Eppure, ecco un altro dispaccio, proveniente questa volta direttamente dalle Nazioni Unite (Unctad), l’Africa è un “creditore netto” nei confronti del mondo. Pensiamo che tra il 2000 e il 2015, ben 836 miliardi di dollari sono volati via, trasferiti illegalmente verso le accoglienti banche e istituzioni finanziarie occidentali. Se da una parte si parla delle “enormi ricchezze dell’Africa”, e quindi risorse energetiche dal petrolio all’uranio; mirerali preziosi, dall’oro ai diamanti e al platino; metalli rari per le industrie tecnologiche di punta del mondo industriale avanzato –Cina in prima fila, si capisce-; legnami pregiati con una deforestazione selvaggia che sta privando il pianeta dei suoi polmoni vegetali. Dall’altra parte non si parla che troppo poco della corruzione diffusa, del furti, del contrabbando, dei trasferimenti illeciti, appunto, alimentati dai partenariati commerciali conniventi con i Paesi ricchi, sempre pronti a chiudere un occhio e, spesso, tutti e due. Le ripercussioni non sfuggiranno certo: malaffare percolante, arricchimenti spropositati, devastazione degli antichi sistemi etici e solidali africani che tutelavano la resilienza dei villaggi, incapacità dei Governi di assicurare i servizi di base, dalla salute all’istruzione, perdita di fiducia nelle istituzioni africane che dovrebbero garantire lo sviluppo economico e la crescita democratica del Continente.
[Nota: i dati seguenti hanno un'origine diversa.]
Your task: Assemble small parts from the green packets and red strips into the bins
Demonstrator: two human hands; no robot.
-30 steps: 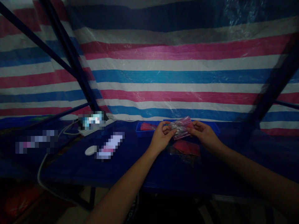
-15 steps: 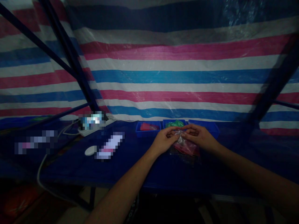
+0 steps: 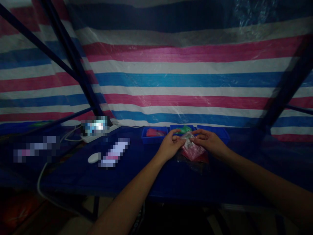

Antoinette Sayeh. Fondo Monetario Internazionale
Già, perché la degradazione politica dell’Africa prosegue, in un’indifferenza generale che possiamo considerare ormai come una vera e propria complicità. In Guinea Equatoriale, altro ricco produttore di petrolio, il potere è nelle mani di un impresentabile Teodoro Obiang da 41 anni: tre in più di Paul Biya (Camerun), sette in più di Yoweri Museveni (Uganda), undici in più di Idriss Déby (Ciad), quattordici in più di Isaias Afwerki (Eritrea). Sono da vent’anni e più al potere personaggi come Denis Sassou-Nguesso (Congo), Ismail Omar Guellen (Gibuti), Paul Kagame (Ruanda). Ma non è finita: in Paesi come il Gabon e il Togo, si sono formate delle vere e proprie dinastie, con il potere che si trasmette da padre a figlio: Bongo, Gnassibé, regnano da oltre mezzo secolo….
Il Covid-19, a quanto pare, stenta a diffondersi in Africa e non fa i morti che ci vorrebbero per parlarne, si potrebbe dire cinicamente. Ma morde ferocemente le speranze d’avvenire: quest’anno la scuola africana è ferma, i bambini restano a casa o per strada, niente DAD per loro. Per la più gran parte di loro. Con accentuazione delle diseguaglianze presenti e delle povertà future.
Nel frattempo, ecco l’ultimo dispaccio, la fame nel mondo ricomincia a crescere. Nel 2019 si contano 60 milioni di persone denutrite in più di cinque anni prima. Quasi 150 milioni di bambini soffrono di arresto della crescita. Oltre 5 milioni sono morti prima di aver compiuto 5 anni: per malnutrizione, in tutto o in parte. L’Indice globale della fame, secondo l’ultimo Rapporto Welthungerhilfe e Concern Worldwide pone ben 11 Paesi a livelli “allarmanti”: 8 di questi sono africani, da Madagascar alla Somalia, dal Congo al Sud Sudan, dal Ciad alla Repubblica Centrafricana, per chiudere con le Comore e il Burundi.
Anche per il fantasma dell’Africa il Natale sarà un problema?